→ **Work to complete**
Your answer must be every line of the data that contains "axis".

→ **Information provided**
--- START ---

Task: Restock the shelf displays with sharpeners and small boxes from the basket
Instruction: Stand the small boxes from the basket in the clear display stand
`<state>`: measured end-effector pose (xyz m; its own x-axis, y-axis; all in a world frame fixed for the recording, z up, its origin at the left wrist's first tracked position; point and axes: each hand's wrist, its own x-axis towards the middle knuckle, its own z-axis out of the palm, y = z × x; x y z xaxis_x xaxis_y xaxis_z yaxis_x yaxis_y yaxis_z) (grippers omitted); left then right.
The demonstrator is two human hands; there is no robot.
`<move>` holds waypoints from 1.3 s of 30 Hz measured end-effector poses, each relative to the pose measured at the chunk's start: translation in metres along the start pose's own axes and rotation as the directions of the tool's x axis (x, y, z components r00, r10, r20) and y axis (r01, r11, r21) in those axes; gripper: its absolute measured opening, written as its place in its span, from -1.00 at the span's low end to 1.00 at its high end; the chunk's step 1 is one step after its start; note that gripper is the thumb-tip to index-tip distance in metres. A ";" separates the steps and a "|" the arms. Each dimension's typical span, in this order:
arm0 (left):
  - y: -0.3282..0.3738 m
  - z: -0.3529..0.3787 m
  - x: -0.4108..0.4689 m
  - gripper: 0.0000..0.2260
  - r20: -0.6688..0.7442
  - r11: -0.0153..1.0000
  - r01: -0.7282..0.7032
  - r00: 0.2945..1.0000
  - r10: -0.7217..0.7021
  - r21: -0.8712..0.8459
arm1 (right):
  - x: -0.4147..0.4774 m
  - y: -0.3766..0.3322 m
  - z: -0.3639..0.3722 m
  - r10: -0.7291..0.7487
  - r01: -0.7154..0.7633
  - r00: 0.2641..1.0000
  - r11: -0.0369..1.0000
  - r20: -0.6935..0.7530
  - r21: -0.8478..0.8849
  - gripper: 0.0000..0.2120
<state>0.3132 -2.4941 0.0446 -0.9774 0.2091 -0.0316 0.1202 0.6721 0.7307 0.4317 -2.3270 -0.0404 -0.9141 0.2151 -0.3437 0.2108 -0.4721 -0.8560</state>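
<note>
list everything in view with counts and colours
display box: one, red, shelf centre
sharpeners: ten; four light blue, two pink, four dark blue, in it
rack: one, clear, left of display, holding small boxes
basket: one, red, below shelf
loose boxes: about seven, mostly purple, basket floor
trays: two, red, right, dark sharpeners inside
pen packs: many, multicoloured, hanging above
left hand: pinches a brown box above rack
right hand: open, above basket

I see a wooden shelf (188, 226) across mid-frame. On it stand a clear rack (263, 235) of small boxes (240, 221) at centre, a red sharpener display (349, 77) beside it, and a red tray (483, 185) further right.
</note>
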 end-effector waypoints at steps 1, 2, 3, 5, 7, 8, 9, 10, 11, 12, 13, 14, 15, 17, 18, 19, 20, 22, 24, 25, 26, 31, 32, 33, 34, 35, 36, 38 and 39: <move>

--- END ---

→ **Result for this exercise**
`<state>`: measured end-effector pose (xyz m; its own x-axis, y-axis; all in a world frame fixed for the recording, z up, its origin at the left wrist's first tracked position; point and axes: each hand's wrist, its own x-axis towards the middle knuckle, its own z-axis out of the palm, y = z × x; x y z xaxis_x xaxis_y xaxis_z yaxis_x yaxis_y yaxis_z) (grippers omitted); left then right.
`<move>` holds waypoints from 1.3 s of 30 Hz measured end-effector poses, each relative to the pose measured at the chunk's start: translation in metres along the start pose's own axes and rotation as the directions of the tool's x axis (x, y, z components r00, r10, r20) and y axis (r01, r11, r21) in those axes; gripper: its absolute measured opening, written as its place in its span, from -1.00 at the span's low end to 1.00 at its high end; the chunk's step 1 is one step after its start; note that gripper is the thumb-tip to index-tip distance in metres. A ";" separates the steps and a "|" the arms. Each dimension's typical span, in this order:

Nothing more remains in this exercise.